CONTINENTEE como você enxerga sua carreira depois do EP Corpo sem juízo? JUP DO BAIRRO Olha, eu estou muito apreensiva, mas sou muito pé no chão. O fato de eu continuar morando na periferia me ajuda muito a ter essa responsabilidade e reconhecimento de onde eu vim e onde eu estou. Ter mais de 10 anos de carreira também faz com que eu não me emocione ou me deslumbre tão fácil. De alguma forma, já consegui provar um pouquinho do mainstream e do underground, mas não quero ser pertencente a nenhum desses dois lugares, quero ser pertencente ao meu tempo, ao meu trabalho e à minha geração.
Fico super feliz com os números crescendo nas minhas redes, pois, de certa forma, é um público maior com quem estou falando, lidando e expondo minhas ideias, mas não quero entrar na corrida maluca dos números, porque não faz sentido, principalmente pelos assuntos que abordo e pelas urgências que acho que são necessárias. Eu não estou entrando em uma disputa artística, quero entrar numa disputa de território. Eu quero entrar numa disputa de posição, de privilégios financeiros e de privilégios de acessibilidade, para fazer com que outras pessoas se contemplem, de forma direta ou indireta, com esses recursos.

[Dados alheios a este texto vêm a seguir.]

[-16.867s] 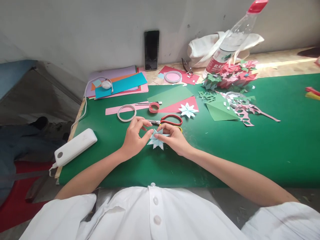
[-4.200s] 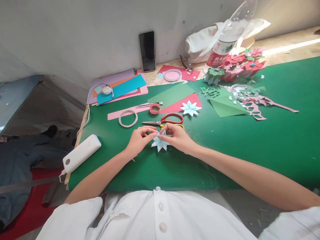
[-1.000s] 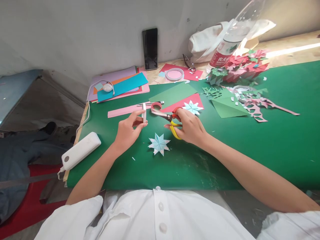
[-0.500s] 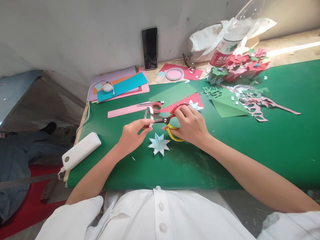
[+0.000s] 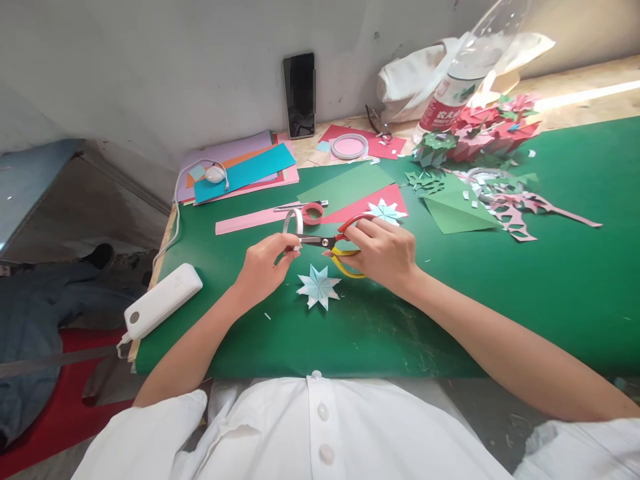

CONTINENTE Está planejando alguma turnê do Corpo sem juízo para quando a quarentena acabar? E se estiverem, querem vim para o Recife? JUP DO BAIRRO Primeiramente, eu quero dizer, deixar registrado, que, realmente, o Rec-Beat foi uma das melhores sensações da minha vida. Eu estava lá pisando em nuvens! Eu já amava muito Recife, mas sentir aquela energia... Músicas que eu nunca lancei e a galera cantando, foi uma sensação muito absurda. Mas, sinceramente, não sei como vai ser o nosso tempo, porque ainda é muito nebuloso o que vai acontecer. Tenho muita vontade de fazer uma turnê com esse show, porque vai além das músicas, tenho muitas propostas de imagem e de performance para entregar. Acredito que eu vá construir um espetáculo lindo. E eu quero muito que o Recife seja uma das primeiras cidades a receber esse espetáculo, eu estaria dando um presente tanto pra galera de Recife quanto pra mim... E também para deixar aberta a porta do Rec-Beat, que eu volto a qualquer momento, é fazer estalo que eu volto!